Task goal »
Output all the data exactly.

Collected material »
::::

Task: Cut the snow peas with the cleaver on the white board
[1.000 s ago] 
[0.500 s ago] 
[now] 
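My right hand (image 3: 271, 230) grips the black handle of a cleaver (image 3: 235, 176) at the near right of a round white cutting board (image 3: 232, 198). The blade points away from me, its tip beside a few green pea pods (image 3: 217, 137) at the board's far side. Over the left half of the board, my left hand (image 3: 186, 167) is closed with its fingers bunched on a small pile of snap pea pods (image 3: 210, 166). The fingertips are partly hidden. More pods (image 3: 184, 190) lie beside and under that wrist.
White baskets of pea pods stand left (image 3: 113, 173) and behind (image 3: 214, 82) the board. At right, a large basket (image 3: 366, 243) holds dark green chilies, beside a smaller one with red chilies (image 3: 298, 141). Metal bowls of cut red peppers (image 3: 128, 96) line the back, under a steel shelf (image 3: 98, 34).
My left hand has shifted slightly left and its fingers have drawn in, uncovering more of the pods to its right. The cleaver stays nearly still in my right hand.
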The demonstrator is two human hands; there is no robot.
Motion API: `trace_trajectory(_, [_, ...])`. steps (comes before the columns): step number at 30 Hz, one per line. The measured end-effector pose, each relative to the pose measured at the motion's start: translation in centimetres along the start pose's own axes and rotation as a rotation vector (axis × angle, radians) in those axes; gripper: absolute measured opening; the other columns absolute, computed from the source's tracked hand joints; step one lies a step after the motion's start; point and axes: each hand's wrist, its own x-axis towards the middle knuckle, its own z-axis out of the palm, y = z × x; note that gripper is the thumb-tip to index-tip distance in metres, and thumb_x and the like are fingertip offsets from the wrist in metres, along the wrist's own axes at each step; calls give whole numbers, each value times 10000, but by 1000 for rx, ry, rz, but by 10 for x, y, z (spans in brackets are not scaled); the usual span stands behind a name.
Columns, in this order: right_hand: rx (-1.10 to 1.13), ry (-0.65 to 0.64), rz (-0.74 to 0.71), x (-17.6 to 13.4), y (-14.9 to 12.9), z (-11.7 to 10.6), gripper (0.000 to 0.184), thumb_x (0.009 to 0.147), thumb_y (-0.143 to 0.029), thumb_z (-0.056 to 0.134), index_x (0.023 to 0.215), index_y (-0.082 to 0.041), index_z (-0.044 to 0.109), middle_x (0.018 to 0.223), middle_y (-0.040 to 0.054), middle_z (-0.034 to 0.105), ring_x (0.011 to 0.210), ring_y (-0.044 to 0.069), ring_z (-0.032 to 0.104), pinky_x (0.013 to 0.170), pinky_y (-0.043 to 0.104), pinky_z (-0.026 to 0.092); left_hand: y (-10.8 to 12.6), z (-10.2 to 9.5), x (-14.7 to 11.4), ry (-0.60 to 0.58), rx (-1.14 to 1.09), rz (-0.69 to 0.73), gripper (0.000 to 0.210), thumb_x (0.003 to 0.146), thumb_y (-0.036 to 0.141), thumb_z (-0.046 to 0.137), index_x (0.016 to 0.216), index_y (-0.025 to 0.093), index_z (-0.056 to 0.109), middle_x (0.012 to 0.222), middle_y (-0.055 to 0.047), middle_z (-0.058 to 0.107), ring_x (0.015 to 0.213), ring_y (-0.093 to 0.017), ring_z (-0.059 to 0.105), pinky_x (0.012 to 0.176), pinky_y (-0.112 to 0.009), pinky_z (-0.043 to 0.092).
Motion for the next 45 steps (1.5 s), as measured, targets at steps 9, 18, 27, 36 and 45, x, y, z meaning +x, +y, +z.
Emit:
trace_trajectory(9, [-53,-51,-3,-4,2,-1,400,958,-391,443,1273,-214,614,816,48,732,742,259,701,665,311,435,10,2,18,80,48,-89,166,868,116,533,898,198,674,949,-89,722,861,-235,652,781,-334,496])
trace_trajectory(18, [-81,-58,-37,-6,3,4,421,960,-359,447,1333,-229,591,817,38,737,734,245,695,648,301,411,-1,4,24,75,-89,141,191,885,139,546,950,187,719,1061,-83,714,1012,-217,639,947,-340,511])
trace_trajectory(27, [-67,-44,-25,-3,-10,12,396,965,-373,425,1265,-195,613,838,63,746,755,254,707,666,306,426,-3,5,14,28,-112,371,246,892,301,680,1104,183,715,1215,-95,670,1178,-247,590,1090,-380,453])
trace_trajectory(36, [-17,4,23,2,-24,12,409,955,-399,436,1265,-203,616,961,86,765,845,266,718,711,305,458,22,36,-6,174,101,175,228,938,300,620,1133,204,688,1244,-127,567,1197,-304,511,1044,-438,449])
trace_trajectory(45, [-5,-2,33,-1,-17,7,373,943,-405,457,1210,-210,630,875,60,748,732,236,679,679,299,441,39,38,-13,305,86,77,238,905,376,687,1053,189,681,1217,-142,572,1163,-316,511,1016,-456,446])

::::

Task answer »
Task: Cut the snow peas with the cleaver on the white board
[1.000 s ago] 
[0.500 s ago] 
[now] 
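My right hand (image 3: 271, 230) grips the black handle of a cleaver (image 3: 235, 176) at the near right of a round white cutting board (image 3: 232, 198). The blade points away from me, its tip beside a few green pea pods (image 3: 217, 137) at the board's far side. Over the left half of the board, my left hand (image 3: 186, 167) is closed with its fingers bunched on a small pile of snap pea pods (image 3: 210, 166). The fingertips are partly hidden. More pods (image 3: 184, 190) lie beside and under that wrist.
White baskets of pea pods stand left (image 3: 113, 173) and behind (image 3: 214, 82) the board. At right, a large basket (image 3: 366, 243) holds dark green chilies, beside a smaller one with red chilies (image 3: 298, 141). Metal bowls of cut red peppers (image 3: 128, 96) line the back, under a steel shelf (image 3: 98, 34).
My left hand has shifted slightly left and its fingers have drawn in, uncovering more of the pods to its right. The cleaver stays nearly still in my right hand.
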The demonstrator is two human hands; there is no robot.
Motion API: `trace_trajectory(_, [_, ...])`. steps (comes before the columns): step number at 30 Hz, one per line. The measured end-effector pose, each relative to the pose measured at the motion's start: translation in centimetres along the start pose's own axes and rotation as a rotation vector (axis × angle, radians) in those axes; gripper: absolute measured opening; the other columns absolute, computed from the source's tracked hand joints; step one lies a step after the motion's start; point and axes: each hand's wrist, its own x-axis towards the middle knuckle, its own z-axis out of the palm, y = z × x; note that gripper is the thumb-tip to index-tip distance in metres, and thumb_x and the like are fingertip offsets from the wrist in metres, along the wrist's own axes at each step; calls give whole numbers, each value times 10000, but by 1000 for rx, ry, rz, but by 10 for x, y, z (spans in brackets are not scaled); the usual span stands behind a name.
Columns, in this order: right_hand: rx (-1.10 to 1.13), ry (-0.65 to 0.64), rz (-0.74 to 0.71), x (-17.6 to 13.4), y (-14.9 to 12.9), z (-11.7 to 10.6), gripper (0.000 to 0.184), thumb_x (0.009 to 0.147), thumb_y (-0.143 to 0.029), thumb_z (-0.056 to 0.134), index_x (0.023 to 0.215), index_y (-0.082 to 0.041), index_z (-0.044 to 0.109), middle_x (0.018 to 0.223), middle_y (-0.040 to 0.054), middle_z (-0.034 to 0.105), ring_x (0.011 to 0.210), ring_y (-0.044 to 0.069), ring_z (-0.032 to 0.104), pinky_x (0.013 to 0.170), pinky_y (-0.043 to 0.104), pinky_z (-0.026 to 0.092); left_hand: y (-10.8 to 12.6), z (-10.2 to 9.5), x (-14.7 to 11.4), ry (-0.60 to 0.58), rx (-1.14 to 1.09), rz (-0.69 to 0.73), gripper (0.000 to 0.210), thumb_x (0.003 to 0.146), thumb_y (-0.036 to 0.141), thumb_z (-0.046 to 0.137), index_x (0.016 to 0.216), index_y (-0.025 to 0.093), index_z (-0.056 to 0.109), middle_x (0.012 to 0.222), middle_y (-0.055 to 0.047), middle_z (-0.058 to 0.107), ring_x (0.015 to 0.213), ring_y (-0.093 to 0.017), ring_z (-0.059 to 0.105), pinky_x (0.012 to 0.176), pinky_y (-0.112 to 0.009), pinky_z (-0.043 to 0.092).
Motion for the next 45 steps (1.5 s), as measured, targets at steps 9, 18, 27, 36 and 45, x, y, z meaning +x, +y, +z.
Emit:
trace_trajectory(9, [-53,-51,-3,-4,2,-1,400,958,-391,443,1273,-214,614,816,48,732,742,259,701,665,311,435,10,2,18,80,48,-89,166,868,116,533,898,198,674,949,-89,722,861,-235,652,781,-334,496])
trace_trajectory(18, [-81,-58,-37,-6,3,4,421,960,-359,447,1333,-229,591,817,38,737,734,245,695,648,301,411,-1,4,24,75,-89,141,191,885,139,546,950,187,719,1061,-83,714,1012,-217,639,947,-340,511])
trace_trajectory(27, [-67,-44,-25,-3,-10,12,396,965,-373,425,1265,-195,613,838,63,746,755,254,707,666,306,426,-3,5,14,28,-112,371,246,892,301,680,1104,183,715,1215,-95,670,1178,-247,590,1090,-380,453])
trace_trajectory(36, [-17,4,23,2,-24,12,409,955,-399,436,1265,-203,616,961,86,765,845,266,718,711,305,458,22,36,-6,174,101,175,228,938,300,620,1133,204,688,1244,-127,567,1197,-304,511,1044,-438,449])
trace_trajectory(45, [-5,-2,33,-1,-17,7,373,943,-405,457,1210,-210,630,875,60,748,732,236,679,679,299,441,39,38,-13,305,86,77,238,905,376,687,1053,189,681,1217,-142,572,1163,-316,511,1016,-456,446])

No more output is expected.